▸ **Instructions to follow**
Begin at the line below that has "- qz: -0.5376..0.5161" and stop after the line that has "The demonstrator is". Please restate only those lines, word for word.

*** Begin section ***

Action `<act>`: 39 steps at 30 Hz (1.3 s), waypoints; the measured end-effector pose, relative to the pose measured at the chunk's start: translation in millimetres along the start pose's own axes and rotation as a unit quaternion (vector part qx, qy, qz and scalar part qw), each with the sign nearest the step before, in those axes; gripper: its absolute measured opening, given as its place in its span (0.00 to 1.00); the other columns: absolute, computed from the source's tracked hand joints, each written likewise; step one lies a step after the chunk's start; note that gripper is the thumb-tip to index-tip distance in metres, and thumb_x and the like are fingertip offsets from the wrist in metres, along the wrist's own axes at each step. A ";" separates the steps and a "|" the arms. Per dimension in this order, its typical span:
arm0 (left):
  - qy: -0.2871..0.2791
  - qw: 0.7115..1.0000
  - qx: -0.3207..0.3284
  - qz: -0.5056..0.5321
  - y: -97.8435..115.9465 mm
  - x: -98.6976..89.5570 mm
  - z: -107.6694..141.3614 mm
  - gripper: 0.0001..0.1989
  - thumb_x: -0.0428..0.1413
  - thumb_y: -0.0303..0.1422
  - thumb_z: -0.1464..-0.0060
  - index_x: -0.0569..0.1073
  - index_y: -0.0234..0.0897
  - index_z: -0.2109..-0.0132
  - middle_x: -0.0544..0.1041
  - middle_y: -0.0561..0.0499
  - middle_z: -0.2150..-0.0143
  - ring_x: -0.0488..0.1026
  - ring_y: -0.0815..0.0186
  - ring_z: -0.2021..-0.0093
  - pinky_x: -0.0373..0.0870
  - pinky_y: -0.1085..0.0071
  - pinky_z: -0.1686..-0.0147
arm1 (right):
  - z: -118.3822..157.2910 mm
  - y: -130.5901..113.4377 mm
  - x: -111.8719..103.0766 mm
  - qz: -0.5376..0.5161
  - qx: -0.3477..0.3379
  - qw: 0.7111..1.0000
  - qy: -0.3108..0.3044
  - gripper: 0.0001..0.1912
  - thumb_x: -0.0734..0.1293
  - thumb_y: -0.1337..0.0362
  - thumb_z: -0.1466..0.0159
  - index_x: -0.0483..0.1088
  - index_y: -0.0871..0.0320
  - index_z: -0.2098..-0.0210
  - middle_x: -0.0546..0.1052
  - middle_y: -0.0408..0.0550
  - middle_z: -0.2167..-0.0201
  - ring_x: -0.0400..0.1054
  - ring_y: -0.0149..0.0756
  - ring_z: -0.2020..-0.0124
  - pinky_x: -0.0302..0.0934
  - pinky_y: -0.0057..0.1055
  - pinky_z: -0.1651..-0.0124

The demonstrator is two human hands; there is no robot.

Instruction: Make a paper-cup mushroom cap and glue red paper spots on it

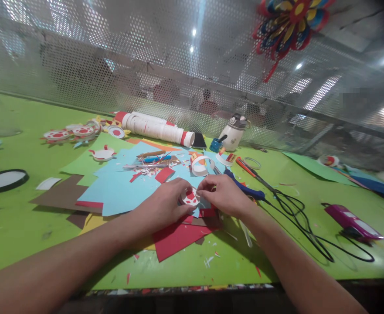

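A small white paper disc with red patches (190, 197) is held over the stacked paper by my left hand (170, 199), whose fingers and thumb close round its left side. At the disc's right edge, my right hand (222, 192) pinches with thumb and forefinger; whether it grips the rim or a tiny piece there, I cannot make out. Light blue paper sheets (120, 183) lie beneath, with a red sheet (181, 240) nearer me. Just beyond my hands stands a white paper ring (198, 165). A red scrap (164, 175) lies beside my left hand.
Several finished-looking paper discs (57, 135) and a long stack of white rings (155, 126) lie at the back left. A bottle (233, 132) stands behind a blue jar (215, 145). To the right are a blue glue gun (244, 185), a soldering iron (246, 166), cables and a magenta device (353, 222).
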State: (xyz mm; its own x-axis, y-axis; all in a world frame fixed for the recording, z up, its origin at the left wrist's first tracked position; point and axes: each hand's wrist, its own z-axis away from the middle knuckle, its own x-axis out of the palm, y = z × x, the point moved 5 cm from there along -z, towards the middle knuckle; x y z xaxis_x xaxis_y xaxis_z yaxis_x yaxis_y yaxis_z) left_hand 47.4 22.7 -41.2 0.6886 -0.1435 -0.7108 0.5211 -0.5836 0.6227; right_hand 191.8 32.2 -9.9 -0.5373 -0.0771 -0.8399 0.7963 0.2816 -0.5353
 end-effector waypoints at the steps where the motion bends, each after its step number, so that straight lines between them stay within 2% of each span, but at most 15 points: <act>1: -0.001 1.000 0.001 -0.001 0.1 -0.1 0.0 0.14 0.56 0.37 0.48 0.71 0.38 0.55 0.75 0.48 0.61 0.70 0.61 0.62 0.67 0.64 0.62 | 0.0 -0.2 -1.1 -0.002 0.001 1.000 0.001 0.05 0.66 0.71 0.44 0.75 0.61 0.74 0.75 0.45 0.77 0.65 0.31 0.74 0.59 0.28 0.69; 8: -0.005 1.000 0.004 -0.004 0.7 0.2 -1.0 0.12 0.56 0.36 0.48 0.71 0.38 0.56 0.74 0.48 0.61 0.70 0.62 0.62 0.67 0.65 0.62 | 0.9 -0.4 -2.6 0.006 -0.002 1.000 0.004 0.05 0.66 0.71 0.44 0.75 0.61 0.74 0.75 0.45 0.76 0.66 0.31 0.74 0.58 0.28 0.69; 13: -0.002 1.000 0.007 -0.011 1.6 0.2 -0.3 0.13 0.55 0.36 0.48 0.71 0.39 0.55 0.74 0.48 0.61 0.70 0.61 0.62 0.67 0.64 0.62 | 5.7 -7.7 -1.9 0.054 -0.042 0.997 0.023 0.04 0.68 0.70 0.44 0.75 0.60 0.73 0.74 0.45 0.75 0.65 0.30 0.73 0.57 0.27 0.70; 16: -0.002 1.000 0.007 -0.007 2.0 -0.1 -0.1 0.12 0.55 0.35 0.49 0.71 0.38 0.56 0.75 0.48 0.61 0.71 0.61 0.62 0.67 0.64 0.62 | 8.4 -12.2 -9.2 0.075 -0.068 0.993 0.057 0.05 0.67 0.72 0.44 0.75 0.59 0.74 0.73 0.44 0.75 0.64 0.30 0.73 0.57 0.28 0.69; 19: -0.002 1.000 0.005 -0.003 2.3 -0.5 -0.1 0.12 0.55 0.35 0.50 0.70 0.38 0.57 0.75 0.47 0.61 0.70 0.61 0.62 0.67 0.63 0.62 | 8.6 -11.1 -18.3 0.070 -0.060 0.992 0.085 0.06 0.68 0.73 0.44 0.73 0.59 0.76 0.72 0.44 0.75 0.64 0.30 0.73 0.58 0.28 0.68; 24: -0.005 1.000 0.001 -0.006 2.4 -0.8 -0.4 0.12 0.55 0.34 0.49 0.71 0.38 0.57 0.75 0.47 0.61 0.71 0.60 0.62 0.68 0.63 0.61 | 10.3 -13.6 -22.1 0.050 -0.064 0.993 0.086 0.06 0.68 0.74 0.44 0.74 0.60 0.76 0.72 0.43 0.76 0.64 0.29 0.74 0.58 0.28 0.69; 27: -0.007 1.000 -0.003 -0.006 1.2 -0.3 -0.5 0.12 0.56 0.35 0.49 0.71 0.38 0.57 0.75 0.47 0.60 0.71 0.60 0.61 0.68 0.63 0.61 | 16.8 -20.5 -29.0 0.000 -0.101 0.986 0.136 0.05 0.67 0.73 0.43 0.74 0.60 0.73 0.73 0.44 0.74 0.65 0.29 0.73 0.60 0.28 0.69; 32: -0.007 1.000 -0.009 -0.015 1.2 -0.9 -0.1 0.13 0.55 0.35 0.49 0.71 0.37 0.56 0.75 0.46 0.60 0.71 0.58 0.59 0.68 0.62 0.61 | 32.0 -28.0 -43.6 -0.103 -0.167 0.947 0.254 0.06 0.65 0.68 0.38 0.74 0.59 0.64 0.76 0.46 0.67 0.70 0.33 0.66 0.65 0.32 0.61; 36: -0.003 0.999 -0.030 -0.013 1.3 -2.2 0.5 0.17 0.55 0.36 0.50 0.69 0.38 0.52 0.75 0.45 0.57 0.71 0.56 0.58 0.68 0.60 0.60 | 34.5 -22.0 -44.8 -0.126 -0.151 0.932 0.306 0.06 0.66 0.68 0.39 0.73 0.57 0.62 0.76 0.46 0.64 0.71 0.34 0.63 0.67 0.33 0.58; 39: 0.001 1.000 -0.025 -0.008 1.2 -1.6 0.9 0.19 0.56 0.36 0.50 0.68 0.39 0.50 0.74 0.44 0.54 0.71 0.55 0.56 0.68 0.58 0.58 | 33.1 -16.8 -46.8 -0.138 -0.145 0.922 0.331 0.10 0.66 0.68 0.39 0.71 0.57 0.57 0.75 0.45 0.65 0.71 0.33 0.64 0.67 0.34 0.57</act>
State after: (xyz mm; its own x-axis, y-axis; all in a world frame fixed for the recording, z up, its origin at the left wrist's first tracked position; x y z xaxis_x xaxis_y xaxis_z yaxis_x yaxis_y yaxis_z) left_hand 46.5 21.5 -39.6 0.6817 -0.1327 -0.7195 0.5565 -0.5444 0.6276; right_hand 212.7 -0.6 35.3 -0.8370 0.3893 -0.3845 0.5472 0.5902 -0.5935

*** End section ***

▸ **Answer section**
  - qz: -0.5376..0.5161
  - qx: -0.3477..0.3379
  - qw: 0.7111..1.0000
  - qy: -0.3108..0.3044
  - gripper: 0.0001..0.1912
  - thumb_x: -0.0734..0.1293
  - thumb_y: -0.1337..0.0362
  - thumb_z: -0.1466..0.0159
  - index_x: -0.0483..0.1088
  - index_y: -0.0871..0.0320
  - index_z: -0.2098..-0.0210
  - middle_x: -0.0546..0.1052
  - middle_y: -0.0408..0.0550
  - middle_z: -0.2167..-0.0201
  - ring_x: -0.0400..0.1054
  - ring_y: -0.0149..0.0756
  - ring_z: -0.2020..-0.0124
  - pinky_x: -0.0302..0.0934
  - pinky_y: -0.0057..0.1055
  - pinky_z: -0.1651..-0.0124

The demonstrator is two human hands; there is no robot.

With that, the answer is done.